For a "better floating point", there is a simple fix: code your own that simply validates
the syntax of the floating point number. When you know it is correct, you call the
standard C routine.

There is a floating-point parser that does exactly this checking shown in my Validating
Edit Control on my MVP Tips site.
joe

On Mon, 8 Mar 2004 14:57:29 -0700, "Jonathan Wood" <jw...@softcircuits.com> wrote:

>Does anyone know of any code for a better atof() routine?
>
>Specifically, I'm looking for code that will report bad characters or
>out-of-range strings. I'm looking for the same thing for int, _int64, float,
>and single as well. I can code my own for integers but just don't know where
>to start for floating point. (It appears routines like atof() simply return
>0.0 if the string is invalid, but 0.0 could also be a valid result.)
>
>Any tips appreciated!

Joseph M. Newcomer [MVP]
email: newc...@flounder.com
Web: http://www.flounder.com
MVP Tips: http://www.flounder.com/mvp_tips.htm

Jonathan Wood

unread,

Mar 9, 2004, 2:04:10 AM3/9/04

to

I have some concerns about performance and so my preference would be to
avoid parsing the string twice. Also, since I'm testing for overflow, it
really seems like I need to do so as the value is being converted.

Thanks.

--
Jonathan Wood
SoftCircuits
http://www.softcircuits.com
Available for consulting: http://www.softcircuits.com/jwood/resume.htm

"Joseph M. Newcomer" <newc...@flounder.com> wrote in message
news:ckbq409a89nq86peh...@4ax.com...

Jonathan Wood

unread,

Mar 9, 2004, 2:04:24 AM3/9/04

to

I think that will work.

Thanks.

--
Jonathan Wood
SoftCircuits
http://www.softcircuits.com
Available for consulting: http://www.softcircuits.com/jwood/resume.htm

"David Lowndes" <dav...@example.invalid> wrote in message
news:hi0q4052hf4iu698a...@4ax.com...

Jonathan Wood

unread,

Mar 9, 2004, 2:10:52 AM3/9/04

to

It looks like I can make that work.

However, it sure seem quirky.
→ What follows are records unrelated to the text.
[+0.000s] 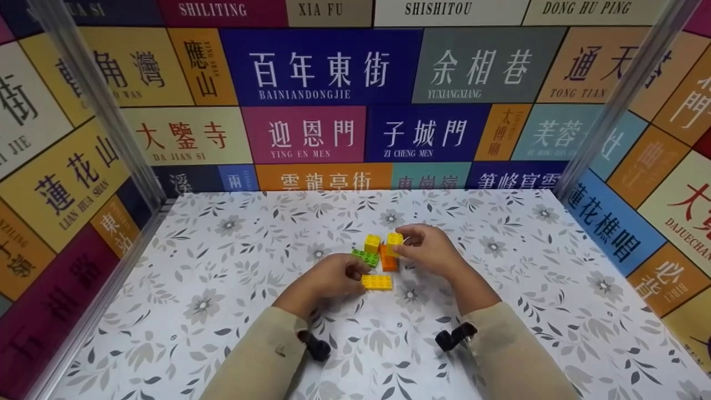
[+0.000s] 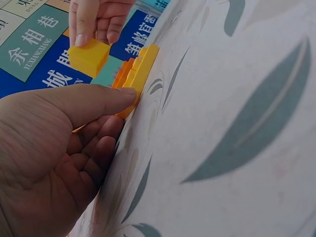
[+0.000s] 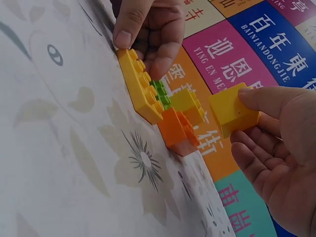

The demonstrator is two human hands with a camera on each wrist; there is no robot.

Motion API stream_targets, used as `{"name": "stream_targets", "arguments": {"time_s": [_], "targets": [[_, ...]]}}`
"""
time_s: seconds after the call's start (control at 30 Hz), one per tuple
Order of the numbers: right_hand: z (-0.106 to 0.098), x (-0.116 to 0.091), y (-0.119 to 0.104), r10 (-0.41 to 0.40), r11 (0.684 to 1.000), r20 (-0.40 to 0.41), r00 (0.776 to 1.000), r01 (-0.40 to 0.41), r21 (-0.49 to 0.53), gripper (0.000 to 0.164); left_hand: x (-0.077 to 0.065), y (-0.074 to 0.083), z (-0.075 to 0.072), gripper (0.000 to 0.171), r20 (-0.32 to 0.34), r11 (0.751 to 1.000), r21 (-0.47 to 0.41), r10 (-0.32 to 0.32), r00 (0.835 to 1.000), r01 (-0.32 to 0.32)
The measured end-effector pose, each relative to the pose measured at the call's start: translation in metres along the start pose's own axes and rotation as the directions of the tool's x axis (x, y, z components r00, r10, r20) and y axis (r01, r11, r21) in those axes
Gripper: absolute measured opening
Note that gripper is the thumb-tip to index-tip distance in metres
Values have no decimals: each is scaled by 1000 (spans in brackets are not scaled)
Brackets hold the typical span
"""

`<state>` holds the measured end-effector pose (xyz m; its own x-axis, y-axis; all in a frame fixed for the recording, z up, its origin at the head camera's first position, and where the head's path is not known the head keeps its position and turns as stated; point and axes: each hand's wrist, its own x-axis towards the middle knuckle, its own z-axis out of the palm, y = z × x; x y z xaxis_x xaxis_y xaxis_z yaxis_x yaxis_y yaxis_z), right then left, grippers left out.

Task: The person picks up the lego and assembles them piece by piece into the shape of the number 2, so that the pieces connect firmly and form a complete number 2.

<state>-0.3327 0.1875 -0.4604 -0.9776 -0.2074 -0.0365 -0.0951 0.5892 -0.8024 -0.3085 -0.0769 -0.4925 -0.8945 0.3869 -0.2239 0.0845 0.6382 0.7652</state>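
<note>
Near the middle of the table, my left hand (image 1: 333, 276) pinches the left end of a long yellow toy brick (image 1: 377, 282) lying on the cloth. Its thumb presses on the brick's end in the right wrist view. My right hand (image 1: 426, 250) holds a small yellow brick (image 3: 232, 112) between thumb and fingers, raised off the table near an orange brick (image 3: 173, 129). Beyond the left hand lies a green brick (image 1: 364, 256), partly hidden by it. Another small yellow brick (image 1: 372, 243) appears on or just behind the green one; the head view does not settle which.
A white cloth with grey flowers and leaves covers the table (image 1: 222, 333). Panels with coloured street-name signs (image 1: 322, 66) rise at the back and both sides. Clear posts (image 1: 605, 105) stand at the back corners. Black wrist mounts (image 1: 315, 347) stick out from both sleeves.
</note>
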Motion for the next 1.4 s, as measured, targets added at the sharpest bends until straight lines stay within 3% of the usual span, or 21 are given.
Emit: {"name": "stream_targets", "arguments": {"time_s": [0.23, 0.53, 0.9, 1.4], "targets": [[10, -9, -12, -71, 997, 65, 995, 71, 1, 50, -1, -3, 2, 31, -20, 997, 12, 72, 997, -72], [22, -15, -18, -157, 987, 156, 975, 152, 42, 44, -2, -3, 0, 31, -13, 998, 37, 43, 999, -42], [29, -12, -13, -160, 987, 221, 962, 153, 45, 37, -3, -3, -1, 25, -15, 998, 24, 50, 999, -50], [37, -11, -9, -144, 989, 251, 957, 149, -2, 32, -2, -2, 0, 20, -21, 997, 59, 50, 999, -49]]}}
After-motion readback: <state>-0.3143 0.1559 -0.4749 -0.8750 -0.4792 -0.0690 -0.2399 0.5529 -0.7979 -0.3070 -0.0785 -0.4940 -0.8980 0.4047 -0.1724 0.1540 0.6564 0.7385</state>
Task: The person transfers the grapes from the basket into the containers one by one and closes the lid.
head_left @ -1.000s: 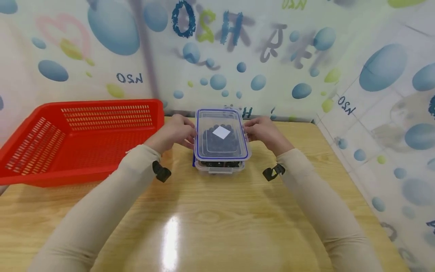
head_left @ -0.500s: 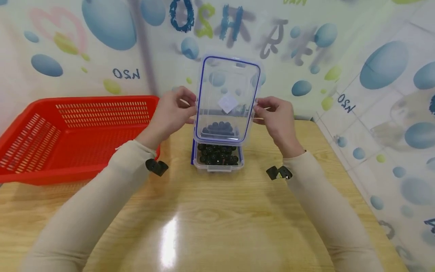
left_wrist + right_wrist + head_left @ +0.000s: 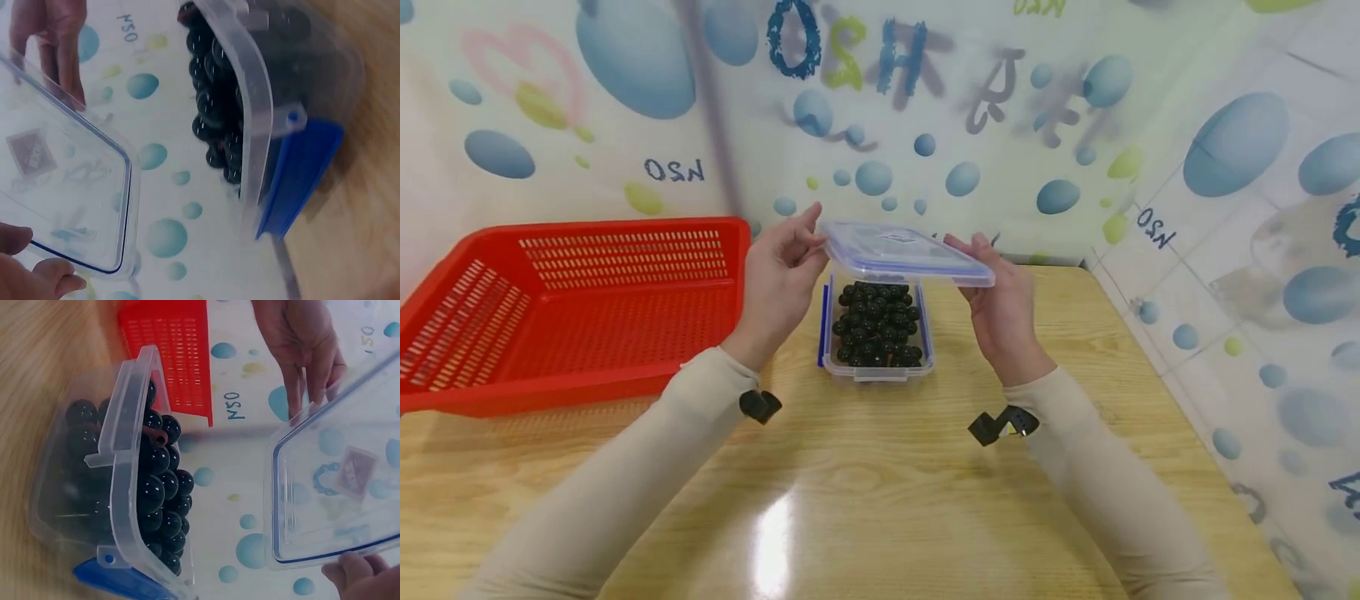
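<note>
A clear plastic lid [image 3: 902,252] with a blue seal and a small white label hangs tilted above an uncovered clear food container [image 3: 880,374]. My left hand [image 3: 781,287] pinches the lid's left edge between thumb and fingers. At the opposite edge, my right hand [image 3: 1006,321] grips the lid, some of its fingers extended behind it. Dark, glossy grapes [image 3: 876,323] fill the container, which stands on the table. One blue side latch [image 3: 303,175] hangs folded down along the container's wall in the left wrist view.
A red perforated plastic basket [image 3: 625,382] stands left of the container, close to my left forearm. Behind the wooden table [image 3: 865,483] rises a wall covering [image 3: 880,108] with printed bubbles and letters; another patterned wall borders the right side.
The lid has come up off the container, stood nearly upright, then tipped flatter with its right side lower. Both hands moved with it, and the grapes are now uncovered.
</note>
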Tool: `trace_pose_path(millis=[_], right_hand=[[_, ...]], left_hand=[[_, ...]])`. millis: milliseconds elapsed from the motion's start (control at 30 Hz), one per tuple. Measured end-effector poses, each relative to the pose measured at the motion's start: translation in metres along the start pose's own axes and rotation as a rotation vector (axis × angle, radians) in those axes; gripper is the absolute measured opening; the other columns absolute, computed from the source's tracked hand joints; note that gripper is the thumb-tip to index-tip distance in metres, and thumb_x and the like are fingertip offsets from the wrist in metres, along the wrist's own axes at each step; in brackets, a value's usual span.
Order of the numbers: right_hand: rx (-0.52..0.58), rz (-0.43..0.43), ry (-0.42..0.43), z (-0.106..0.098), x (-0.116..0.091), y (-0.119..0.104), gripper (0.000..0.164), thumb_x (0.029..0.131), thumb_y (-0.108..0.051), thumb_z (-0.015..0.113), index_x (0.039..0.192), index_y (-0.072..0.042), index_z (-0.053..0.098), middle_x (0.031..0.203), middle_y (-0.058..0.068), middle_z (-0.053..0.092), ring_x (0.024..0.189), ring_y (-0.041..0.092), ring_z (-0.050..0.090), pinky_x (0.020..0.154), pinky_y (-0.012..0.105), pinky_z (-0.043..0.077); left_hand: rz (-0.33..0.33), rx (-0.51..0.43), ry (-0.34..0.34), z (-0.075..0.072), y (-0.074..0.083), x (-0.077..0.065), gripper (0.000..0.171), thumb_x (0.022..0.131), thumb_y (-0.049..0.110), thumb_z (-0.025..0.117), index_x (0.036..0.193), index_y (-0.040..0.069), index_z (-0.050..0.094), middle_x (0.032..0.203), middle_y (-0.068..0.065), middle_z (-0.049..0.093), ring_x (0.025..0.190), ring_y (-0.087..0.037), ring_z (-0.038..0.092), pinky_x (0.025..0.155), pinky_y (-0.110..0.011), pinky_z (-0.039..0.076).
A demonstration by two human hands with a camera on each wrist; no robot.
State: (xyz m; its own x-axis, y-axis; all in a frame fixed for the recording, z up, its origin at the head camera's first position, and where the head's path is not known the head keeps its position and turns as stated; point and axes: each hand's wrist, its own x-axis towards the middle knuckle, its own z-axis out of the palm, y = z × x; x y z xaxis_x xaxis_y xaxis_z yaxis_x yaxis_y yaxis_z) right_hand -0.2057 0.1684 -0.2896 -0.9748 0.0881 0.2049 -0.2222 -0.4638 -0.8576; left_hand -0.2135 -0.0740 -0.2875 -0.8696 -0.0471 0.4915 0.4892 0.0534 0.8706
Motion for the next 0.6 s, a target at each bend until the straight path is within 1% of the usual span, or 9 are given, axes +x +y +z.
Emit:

First of all, it seems like it would be so
simple to just pass a pointer to an error value that the function could set.
Instead, I need to mess with errno, and an end pointer, et. al. to figure
out if it was valid. (Some return values do signify errors but they could
also be valid return values so I couldn't even begin to grasp that
nonsense.) And strtoul() seems quite happy to accept negative numbers.
Hopefully, I can get this to work.

One other thing, does anyone know how I would test for overflow in a float.
strtod() sets a double but I also want to support float.

Hmmm... I guess I could do something like this:

double d;
float f;

d = strtod(...)

f = d;
if (f != d)
// f overflowed

Although I'm not certain that's the best approach.

Thanks for the tip!

--
Jonathan Wood
SoftCircuits
http://www.softcircuits.com
Available for consulting: http://www.softcircuits.com/jwood/resume.htm

"Doug Harrison [MVP]" <d...@mvps.org> wrote in message
news:85vp40toie6ij98io...@4ax.com...

David Lowndes

unread,

Mar 9, 2004, 4:06:35 AM3/9/04

to

>One other thing, does anyone know how I would test for overflow in a float.
>strtod() sets a double but I also want to support float.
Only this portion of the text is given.